Only the lines from the one containing "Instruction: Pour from" through the end of the data belong in the answer; reproduce them exactly.
___ Dataset content
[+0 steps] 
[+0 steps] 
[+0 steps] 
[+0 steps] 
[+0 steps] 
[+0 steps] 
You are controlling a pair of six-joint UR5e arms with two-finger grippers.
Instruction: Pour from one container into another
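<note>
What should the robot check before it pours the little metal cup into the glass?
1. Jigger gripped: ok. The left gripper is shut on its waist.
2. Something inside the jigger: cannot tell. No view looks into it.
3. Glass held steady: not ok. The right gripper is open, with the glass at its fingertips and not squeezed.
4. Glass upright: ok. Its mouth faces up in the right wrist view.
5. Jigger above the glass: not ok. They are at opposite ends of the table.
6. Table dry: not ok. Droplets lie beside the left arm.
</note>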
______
▶ **Result of this task**
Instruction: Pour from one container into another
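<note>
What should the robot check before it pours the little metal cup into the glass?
1. Jigger gripped: ok. The left gripper is shut on its waist.
2. Something inside the jigger: cannot tell. No view looks into it.
3. Glass held steady: not ok. The right gripper is open, with the glass at its fingertips and not squeezed.
4. Glass upright: ok. Its mouth faces up in the right wrist view.
5. Jigger above the glass: not ok. They are at opposite ends of the table.
6. Table dry: not ok. Droplets lie beside the left arm.
</note>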

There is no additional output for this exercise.